Fresno Assemblymember Joaquin Arambula has introduced a new bill that would establish a labor trafficking unit within Cal/OSHA to investigate and prosecute people who force or manipulate vulnerable people into jobs with little or no pay, often under unsafe working conditions.
The bill is co-sponsored by the Western Center on Law and Poverty and the Sunita Jain Anti-Trafficking Policy Initiative at Loyola Law School.
“We must establish a Labor Trafficking Unit to help stop this cruel and inhumane treatment of workers who only want to make a living and provide for their families,” the Democratic lawmaker said. “For the first time, California would have a unit specifically assigned to investigate and prosecute unscrupulous perpetrators.”
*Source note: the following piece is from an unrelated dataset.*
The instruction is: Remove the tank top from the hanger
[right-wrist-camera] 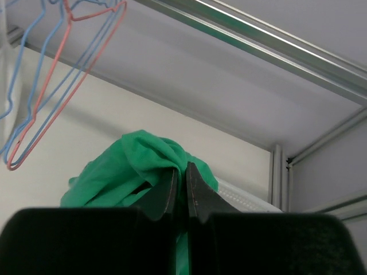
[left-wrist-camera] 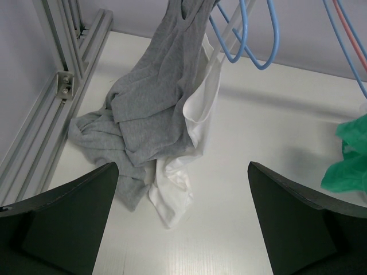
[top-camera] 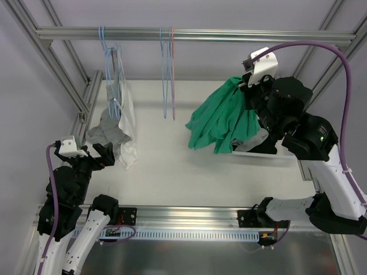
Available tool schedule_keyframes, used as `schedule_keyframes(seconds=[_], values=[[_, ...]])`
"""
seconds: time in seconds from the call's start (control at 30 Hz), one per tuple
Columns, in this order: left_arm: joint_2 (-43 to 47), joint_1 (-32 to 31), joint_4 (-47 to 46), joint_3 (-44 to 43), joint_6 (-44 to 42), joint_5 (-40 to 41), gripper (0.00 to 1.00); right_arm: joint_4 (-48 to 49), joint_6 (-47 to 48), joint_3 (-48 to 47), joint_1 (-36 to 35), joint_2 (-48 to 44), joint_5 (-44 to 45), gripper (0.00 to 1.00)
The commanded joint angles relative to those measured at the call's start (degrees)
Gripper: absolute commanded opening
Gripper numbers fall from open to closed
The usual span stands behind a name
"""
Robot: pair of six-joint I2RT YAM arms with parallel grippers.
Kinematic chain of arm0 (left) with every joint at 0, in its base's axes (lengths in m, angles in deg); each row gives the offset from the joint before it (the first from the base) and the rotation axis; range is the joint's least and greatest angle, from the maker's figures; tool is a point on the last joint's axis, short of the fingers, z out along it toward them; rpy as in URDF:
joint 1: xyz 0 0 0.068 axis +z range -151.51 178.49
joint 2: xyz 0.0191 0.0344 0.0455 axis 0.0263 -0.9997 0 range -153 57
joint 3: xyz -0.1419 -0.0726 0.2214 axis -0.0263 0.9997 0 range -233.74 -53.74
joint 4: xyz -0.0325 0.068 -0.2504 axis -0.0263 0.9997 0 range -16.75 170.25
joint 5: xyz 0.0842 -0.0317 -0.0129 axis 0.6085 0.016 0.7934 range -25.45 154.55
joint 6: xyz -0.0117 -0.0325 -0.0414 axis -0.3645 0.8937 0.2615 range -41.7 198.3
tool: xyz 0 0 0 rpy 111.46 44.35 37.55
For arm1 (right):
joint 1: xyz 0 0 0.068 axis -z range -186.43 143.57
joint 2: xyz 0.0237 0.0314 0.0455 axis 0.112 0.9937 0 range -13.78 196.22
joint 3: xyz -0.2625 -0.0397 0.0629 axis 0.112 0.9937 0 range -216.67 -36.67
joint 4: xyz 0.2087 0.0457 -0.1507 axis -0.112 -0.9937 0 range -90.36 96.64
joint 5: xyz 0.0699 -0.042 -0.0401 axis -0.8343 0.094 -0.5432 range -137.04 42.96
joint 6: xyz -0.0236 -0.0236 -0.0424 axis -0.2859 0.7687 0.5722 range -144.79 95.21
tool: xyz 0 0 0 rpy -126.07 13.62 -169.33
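A robotics lab cell: aluminium extrusion frame (top-camera: 195, 35) around a white table (top-camera: 172, 177).

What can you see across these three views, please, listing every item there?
rail: one, silver, across the back above the table
blue hangers: several, blue, on the rail in a left and a middle group
red hanger: one, red, on the rail beside the middle blue ones
grey top: one, grey, hanging at the left hangers, its lower part heaped on the table
white top: one, white, against the grey top
green top: one, green, lifted at the right
tray: one, white, under the green top
table: one, white
left fingers: two, black, open, empty
right fingers: two, black, shut on the green top
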Motion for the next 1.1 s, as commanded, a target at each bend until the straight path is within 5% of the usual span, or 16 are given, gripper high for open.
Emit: schedule_keyframes(seconds=[0.0,0.27,0.4,0.6,1.07], values=[[-0.18,0.47,-2.26,0.61,0.36,1.41,0.99,0.67,0.73,-4.75,3.89,-0.59,-1.29,0.00],[-0.36,0.47,-2.44,0.88,0.36,0.97,0.99,-2.85,4.06,-19.15,10.40,2.92,-1.04,0.00],[-0.36,0.47,-2.44,0.88,0.36,0.79,0.99,-4.51,4.17,-18.65,18.72,5.21,-1.28,0.00],[-0.19,0.47,-2.53,0.97,0.36,0.71,0.99,-5.22,-4.88,-8.30,32.80,4.51,-15.67,0.00],[0.34,0.47,-2.70,1.05,0.36,0.70,0.99,11.37,-10.86,22.27,45.21,0.03,-26.51,0.00]])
The bill authors said that, while the state has primarily focused its efforts and attention to sex trafficking over the years, there has been no solid effort focused on labor trafficking.
If the bill passes, the unit would reside under the California Department of Industrial Relations as a subdivision of Cal/OSHA and would investigate and prosecute complaints alleging labor trafficking.
California first enacted anti-trafficking laws 15 years ago, yet no state agency currently has a mandate to look for labor trafficking.
“Despite some progress, California continues to have the highest number of victims of human trafficking in the U.S. over the last two decades,” said Joseph Villela, policy director at Loyola Law School’s Sunita Jain Anti-Trafficking Policy Initiative.
The U.S. Department of Justice defines human trafficking as a crime that involves exploiting a person for labor, services or commercial sex.
According to the Department of Industrial Relations, human trafficking is the world’s fastest-growing criminal enterprise and is an estimated $32 billion-a-year global industry.